# Data listing:
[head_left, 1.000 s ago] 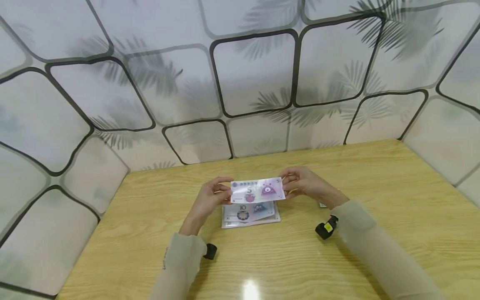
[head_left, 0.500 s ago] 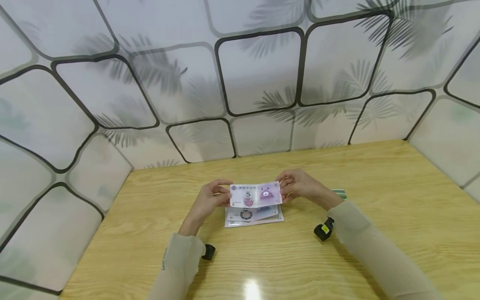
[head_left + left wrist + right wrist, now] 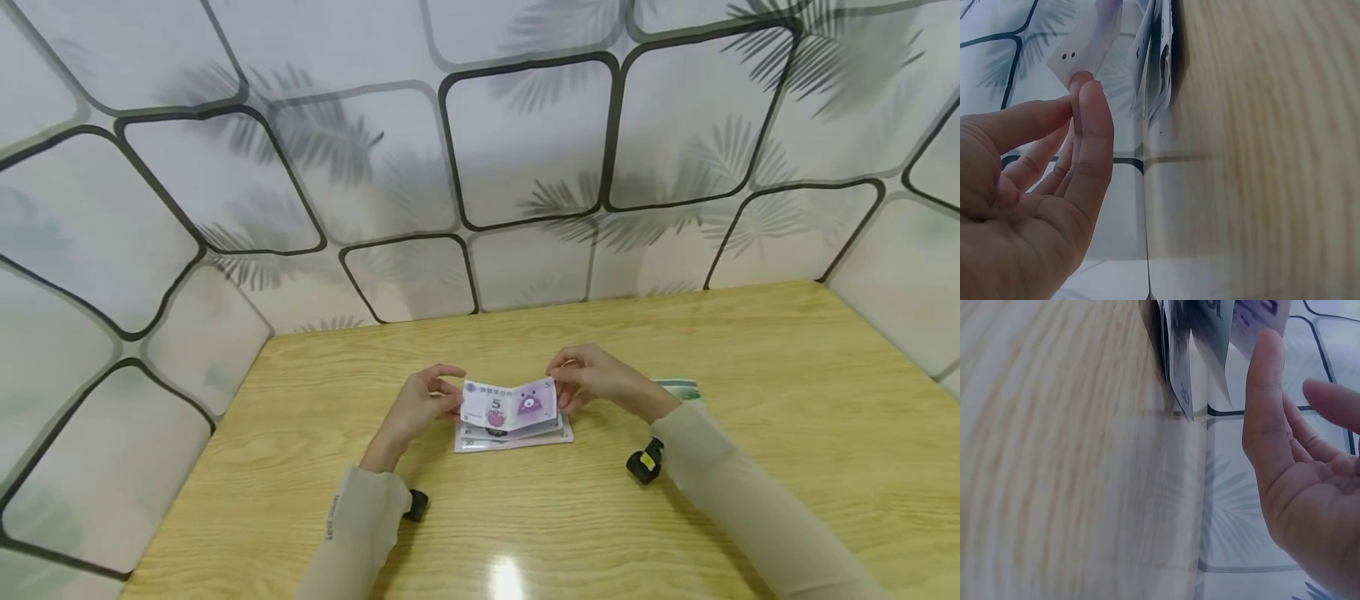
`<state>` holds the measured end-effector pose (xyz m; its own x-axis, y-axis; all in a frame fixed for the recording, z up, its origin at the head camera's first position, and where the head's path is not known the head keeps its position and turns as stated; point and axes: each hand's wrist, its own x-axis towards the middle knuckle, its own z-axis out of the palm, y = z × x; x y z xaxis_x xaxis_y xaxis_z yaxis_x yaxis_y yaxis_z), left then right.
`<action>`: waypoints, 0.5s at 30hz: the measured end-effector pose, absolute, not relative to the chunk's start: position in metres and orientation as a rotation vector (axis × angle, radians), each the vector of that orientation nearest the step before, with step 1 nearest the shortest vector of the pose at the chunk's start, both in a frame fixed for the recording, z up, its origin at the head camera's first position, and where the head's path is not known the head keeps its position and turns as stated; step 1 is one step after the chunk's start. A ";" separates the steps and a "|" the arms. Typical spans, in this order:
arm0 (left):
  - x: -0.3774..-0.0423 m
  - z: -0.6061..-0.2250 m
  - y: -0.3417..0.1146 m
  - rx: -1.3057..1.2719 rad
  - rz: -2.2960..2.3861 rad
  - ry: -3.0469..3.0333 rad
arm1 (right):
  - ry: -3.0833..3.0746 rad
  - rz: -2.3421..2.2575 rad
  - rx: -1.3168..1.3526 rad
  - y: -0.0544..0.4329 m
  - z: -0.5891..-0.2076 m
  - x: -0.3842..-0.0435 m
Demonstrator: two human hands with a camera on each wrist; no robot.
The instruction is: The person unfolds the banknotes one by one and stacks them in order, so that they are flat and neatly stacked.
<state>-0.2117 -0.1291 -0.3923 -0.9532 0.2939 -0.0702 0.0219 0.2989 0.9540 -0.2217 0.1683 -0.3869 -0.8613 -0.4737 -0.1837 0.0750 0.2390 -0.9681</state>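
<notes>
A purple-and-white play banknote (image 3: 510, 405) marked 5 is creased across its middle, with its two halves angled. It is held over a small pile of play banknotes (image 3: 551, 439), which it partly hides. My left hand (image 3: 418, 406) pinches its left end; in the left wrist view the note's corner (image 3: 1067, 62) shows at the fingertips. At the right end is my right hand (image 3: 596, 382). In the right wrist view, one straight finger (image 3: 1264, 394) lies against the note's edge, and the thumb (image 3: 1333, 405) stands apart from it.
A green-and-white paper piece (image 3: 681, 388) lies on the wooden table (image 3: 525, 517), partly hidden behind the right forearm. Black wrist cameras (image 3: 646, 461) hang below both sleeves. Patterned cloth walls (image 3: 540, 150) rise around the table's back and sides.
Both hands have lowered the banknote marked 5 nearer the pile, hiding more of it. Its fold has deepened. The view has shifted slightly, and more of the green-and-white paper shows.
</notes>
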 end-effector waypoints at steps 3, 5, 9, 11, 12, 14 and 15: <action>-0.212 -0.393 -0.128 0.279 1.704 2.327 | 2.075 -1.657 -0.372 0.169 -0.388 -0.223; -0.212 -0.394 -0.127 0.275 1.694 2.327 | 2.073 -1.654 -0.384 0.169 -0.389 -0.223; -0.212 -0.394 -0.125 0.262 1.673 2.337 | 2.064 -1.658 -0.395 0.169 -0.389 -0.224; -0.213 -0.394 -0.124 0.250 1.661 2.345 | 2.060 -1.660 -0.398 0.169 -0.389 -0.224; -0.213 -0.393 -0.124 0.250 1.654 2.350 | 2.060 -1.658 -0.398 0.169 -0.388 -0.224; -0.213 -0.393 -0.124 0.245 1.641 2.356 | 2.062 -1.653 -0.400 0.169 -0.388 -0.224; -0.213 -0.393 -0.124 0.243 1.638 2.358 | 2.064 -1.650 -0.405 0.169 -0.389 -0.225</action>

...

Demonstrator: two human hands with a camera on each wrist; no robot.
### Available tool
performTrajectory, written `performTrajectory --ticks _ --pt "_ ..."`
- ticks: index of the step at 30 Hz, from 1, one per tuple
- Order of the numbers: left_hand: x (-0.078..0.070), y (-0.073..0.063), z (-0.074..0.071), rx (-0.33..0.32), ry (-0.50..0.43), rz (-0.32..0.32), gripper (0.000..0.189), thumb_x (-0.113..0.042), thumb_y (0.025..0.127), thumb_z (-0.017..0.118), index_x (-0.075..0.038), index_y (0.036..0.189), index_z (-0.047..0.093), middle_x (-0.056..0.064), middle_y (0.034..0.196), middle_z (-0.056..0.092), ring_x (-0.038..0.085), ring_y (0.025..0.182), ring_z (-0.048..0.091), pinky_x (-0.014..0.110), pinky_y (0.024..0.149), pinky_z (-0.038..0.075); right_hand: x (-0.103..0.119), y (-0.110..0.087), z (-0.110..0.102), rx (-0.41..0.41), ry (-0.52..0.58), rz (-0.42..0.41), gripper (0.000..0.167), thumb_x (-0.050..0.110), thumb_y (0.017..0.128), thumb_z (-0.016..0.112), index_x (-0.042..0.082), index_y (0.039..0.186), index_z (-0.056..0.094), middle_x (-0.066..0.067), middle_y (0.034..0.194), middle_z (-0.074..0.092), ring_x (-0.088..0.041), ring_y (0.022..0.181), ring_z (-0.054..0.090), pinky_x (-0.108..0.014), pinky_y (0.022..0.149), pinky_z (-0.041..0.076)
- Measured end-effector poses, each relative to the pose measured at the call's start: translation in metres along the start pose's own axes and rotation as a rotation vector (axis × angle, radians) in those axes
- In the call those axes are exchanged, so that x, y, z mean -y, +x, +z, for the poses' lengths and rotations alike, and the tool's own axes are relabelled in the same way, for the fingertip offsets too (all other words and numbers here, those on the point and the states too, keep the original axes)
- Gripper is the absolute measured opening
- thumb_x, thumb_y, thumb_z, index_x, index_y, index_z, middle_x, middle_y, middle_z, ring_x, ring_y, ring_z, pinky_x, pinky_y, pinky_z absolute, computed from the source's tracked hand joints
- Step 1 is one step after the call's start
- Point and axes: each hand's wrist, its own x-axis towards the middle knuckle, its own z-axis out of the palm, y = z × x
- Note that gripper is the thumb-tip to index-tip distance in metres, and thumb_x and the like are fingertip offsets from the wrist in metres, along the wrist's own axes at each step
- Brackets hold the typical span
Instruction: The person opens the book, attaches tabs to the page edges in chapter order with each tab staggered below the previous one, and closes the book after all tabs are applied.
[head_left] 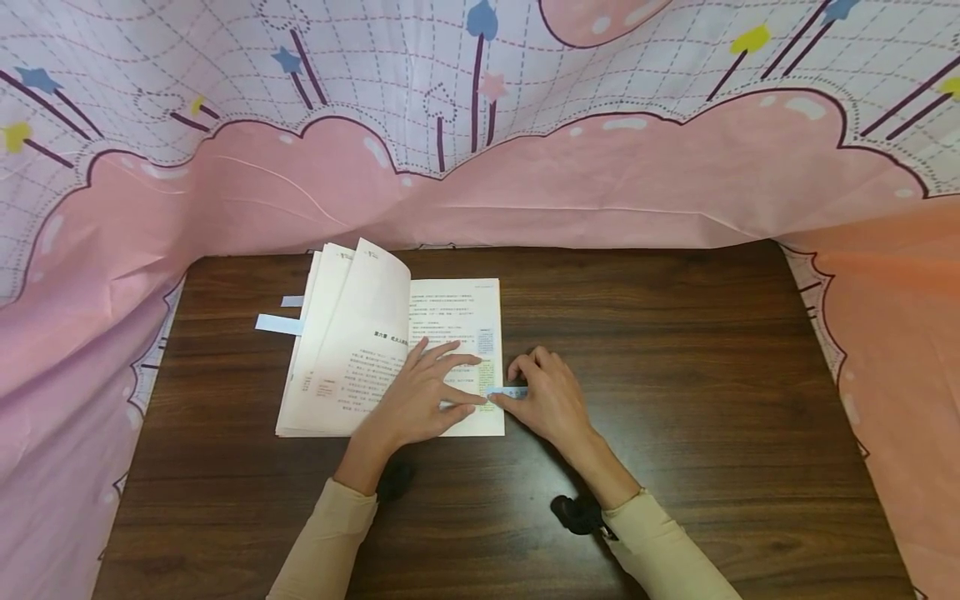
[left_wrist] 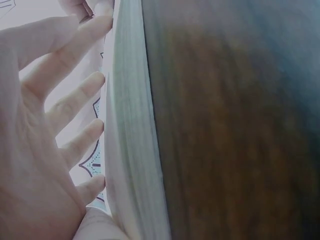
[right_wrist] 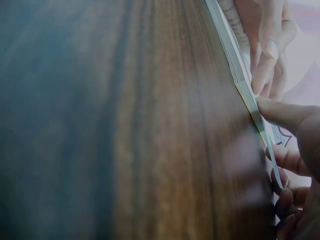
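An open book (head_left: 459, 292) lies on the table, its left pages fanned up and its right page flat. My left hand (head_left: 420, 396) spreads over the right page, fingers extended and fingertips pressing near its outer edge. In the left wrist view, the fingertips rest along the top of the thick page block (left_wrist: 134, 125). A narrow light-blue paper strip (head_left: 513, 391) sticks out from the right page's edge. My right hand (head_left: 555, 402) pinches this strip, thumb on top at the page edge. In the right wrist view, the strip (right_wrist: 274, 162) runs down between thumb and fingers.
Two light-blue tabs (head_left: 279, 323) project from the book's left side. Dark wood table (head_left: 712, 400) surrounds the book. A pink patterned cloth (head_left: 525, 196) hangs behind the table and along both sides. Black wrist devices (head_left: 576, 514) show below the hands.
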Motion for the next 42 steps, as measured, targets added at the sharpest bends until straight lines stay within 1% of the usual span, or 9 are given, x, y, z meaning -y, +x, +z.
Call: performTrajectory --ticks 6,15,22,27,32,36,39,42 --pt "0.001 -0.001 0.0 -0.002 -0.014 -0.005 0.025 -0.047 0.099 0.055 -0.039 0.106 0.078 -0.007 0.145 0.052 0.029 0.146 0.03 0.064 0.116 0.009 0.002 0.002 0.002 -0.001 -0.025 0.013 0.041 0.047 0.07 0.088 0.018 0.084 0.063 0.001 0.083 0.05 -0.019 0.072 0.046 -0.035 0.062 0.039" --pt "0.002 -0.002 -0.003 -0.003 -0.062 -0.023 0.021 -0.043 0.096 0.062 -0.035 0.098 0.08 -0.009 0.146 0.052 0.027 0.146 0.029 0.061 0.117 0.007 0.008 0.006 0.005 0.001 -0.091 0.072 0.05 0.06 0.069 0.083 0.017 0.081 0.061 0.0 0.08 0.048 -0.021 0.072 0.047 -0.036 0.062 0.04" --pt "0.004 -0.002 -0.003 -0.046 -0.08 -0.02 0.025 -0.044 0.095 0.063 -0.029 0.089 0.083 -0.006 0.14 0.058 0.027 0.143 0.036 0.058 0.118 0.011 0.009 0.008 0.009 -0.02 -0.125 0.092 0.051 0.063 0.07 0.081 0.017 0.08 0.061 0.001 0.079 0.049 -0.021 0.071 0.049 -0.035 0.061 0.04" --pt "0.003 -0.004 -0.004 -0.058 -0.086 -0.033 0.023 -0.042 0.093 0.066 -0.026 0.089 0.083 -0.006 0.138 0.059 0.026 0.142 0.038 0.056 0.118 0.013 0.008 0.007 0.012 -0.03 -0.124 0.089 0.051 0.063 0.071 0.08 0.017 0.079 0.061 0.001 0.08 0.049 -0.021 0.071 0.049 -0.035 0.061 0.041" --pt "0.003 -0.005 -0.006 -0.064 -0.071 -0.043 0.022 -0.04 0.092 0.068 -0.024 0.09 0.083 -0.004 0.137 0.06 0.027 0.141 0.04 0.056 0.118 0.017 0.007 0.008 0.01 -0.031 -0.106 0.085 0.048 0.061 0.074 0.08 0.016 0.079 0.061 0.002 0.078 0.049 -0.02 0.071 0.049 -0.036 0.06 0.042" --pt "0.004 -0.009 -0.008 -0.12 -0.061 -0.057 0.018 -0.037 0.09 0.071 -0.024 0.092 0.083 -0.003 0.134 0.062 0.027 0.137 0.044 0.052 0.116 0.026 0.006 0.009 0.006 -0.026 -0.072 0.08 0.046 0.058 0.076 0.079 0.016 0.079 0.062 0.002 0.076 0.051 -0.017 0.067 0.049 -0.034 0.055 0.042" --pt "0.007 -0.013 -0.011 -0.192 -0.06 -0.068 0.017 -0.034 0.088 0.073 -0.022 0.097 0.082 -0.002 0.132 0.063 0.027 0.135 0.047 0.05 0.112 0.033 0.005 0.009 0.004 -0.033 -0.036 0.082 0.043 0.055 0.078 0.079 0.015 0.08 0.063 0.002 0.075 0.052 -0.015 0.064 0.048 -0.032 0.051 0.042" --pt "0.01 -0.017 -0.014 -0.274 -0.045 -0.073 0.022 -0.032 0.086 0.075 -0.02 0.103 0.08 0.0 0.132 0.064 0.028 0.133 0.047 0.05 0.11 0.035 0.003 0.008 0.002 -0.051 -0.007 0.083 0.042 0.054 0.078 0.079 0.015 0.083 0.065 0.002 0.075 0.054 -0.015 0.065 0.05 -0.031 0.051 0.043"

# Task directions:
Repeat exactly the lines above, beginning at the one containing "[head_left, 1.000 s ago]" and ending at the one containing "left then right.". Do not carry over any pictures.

# Response to this exercise:
[head_left, 1.000 s ago] 
[head_left, 0.500 s ago] 
[head_left + left wrist + right wrist, now] 
`<state>` holds the measured end-effector pose (xyz m; its own x-axis, y-axis; all in a frame fixed for the recording, z up, its origin at the head camera's first position, and where the head's path is not known the head keeps its position and turns as stated; point and axes: each hand's wrist, its own x-axis towards the middle knuckle, its own z-axis out of the palm, y = z × x; x y z xaxis_x xaxis_y xaxis_z yaxis_x yaxis_y yaxis_z), left then right.

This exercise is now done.